▸ **Information supplied**

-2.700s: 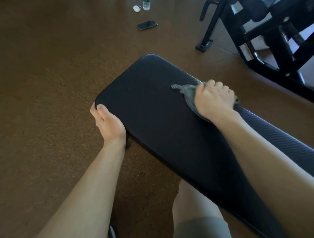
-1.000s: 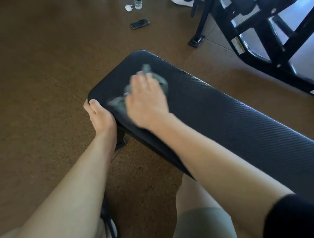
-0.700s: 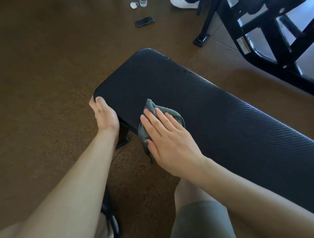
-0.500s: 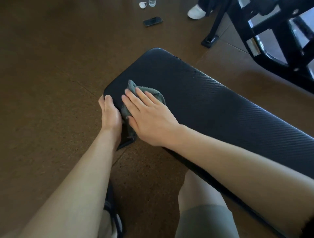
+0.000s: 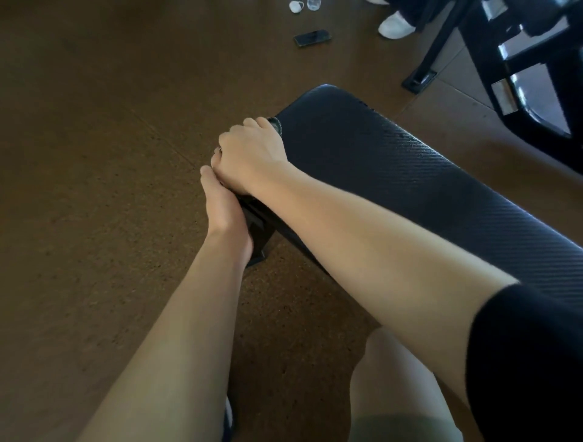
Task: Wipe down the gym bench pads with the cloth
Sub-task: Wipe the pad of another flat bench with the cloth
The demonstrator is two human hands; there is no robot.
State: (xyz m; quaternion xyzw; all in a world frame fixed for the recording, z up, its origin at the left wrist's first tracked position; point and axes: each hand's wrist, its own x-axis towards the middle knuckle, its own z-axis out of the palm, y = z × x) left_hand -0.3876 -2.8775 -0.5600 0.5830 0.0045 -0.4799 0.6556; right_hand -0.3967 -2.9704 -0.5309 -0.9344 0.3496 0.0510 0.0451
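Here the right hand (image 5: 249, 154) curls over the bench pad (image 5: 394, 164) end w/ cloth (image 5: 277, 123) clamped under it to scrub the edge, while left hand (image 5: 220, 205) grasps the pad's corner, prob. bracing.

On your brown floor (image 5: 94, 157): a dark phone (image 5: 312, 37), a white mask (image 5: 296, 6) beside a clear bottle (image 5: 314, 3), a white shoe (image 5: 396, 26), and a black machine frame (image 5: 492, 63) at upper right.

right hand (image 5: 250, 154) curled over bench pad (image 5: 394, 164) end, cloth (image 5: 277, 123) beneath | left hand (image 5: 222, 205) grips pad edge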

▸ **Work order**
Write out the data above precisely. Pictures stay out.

▸ **Response box**
-2.700s: 
-1.000s: 
-0.700s: 
-0.500s: 
+0.000s: 
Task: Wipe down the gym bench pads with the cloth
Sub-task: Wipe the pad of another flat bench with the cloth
The demonstrator is two human hands; there is no robot.
State: (xyz m; quaternion xyzw; all in a world frame fixed for the recording, z up, its origin at the left wrist's first tracked position; point and axes: each hand's wrist, its own x-axis towards the middle knuckle, its own z-axis out of the palm, y = z × x) left_hand -0.3876 -2.8775 -0.5600 0.5830 0.0045 -0.4799 0.6556; right_hand -0.3967 -2.9704 -0.5309 -0.9344 0.3496 0.0510 0.0451
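Here the right hand (image 5: 249, 154) curls over the bench pad (image 5: 394, 164) end w/ cloth (image 5: 277, 123) clamped under it to scrub the edge, while left hand (image 5: 220, 205) grasps the pad's corner, prob. bracing.

On your brown floor (image 5: 94, 157): a dark phone (image 5: 312, 37), a white mask (image 5: 296, 6) beside a clear bottle (image 5: 314, 3), a white shoe (image 5: 396, 26), and a black machine frame (image 5: 492, 63) at upper right.

right hand (image 5: 250, 154) curled over bench pad (image 5: 394, 164) end, cloth (image 5: 277, 123) beneath | left hand (image 5: 222, 205) grips pad edge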

The required output is now complete.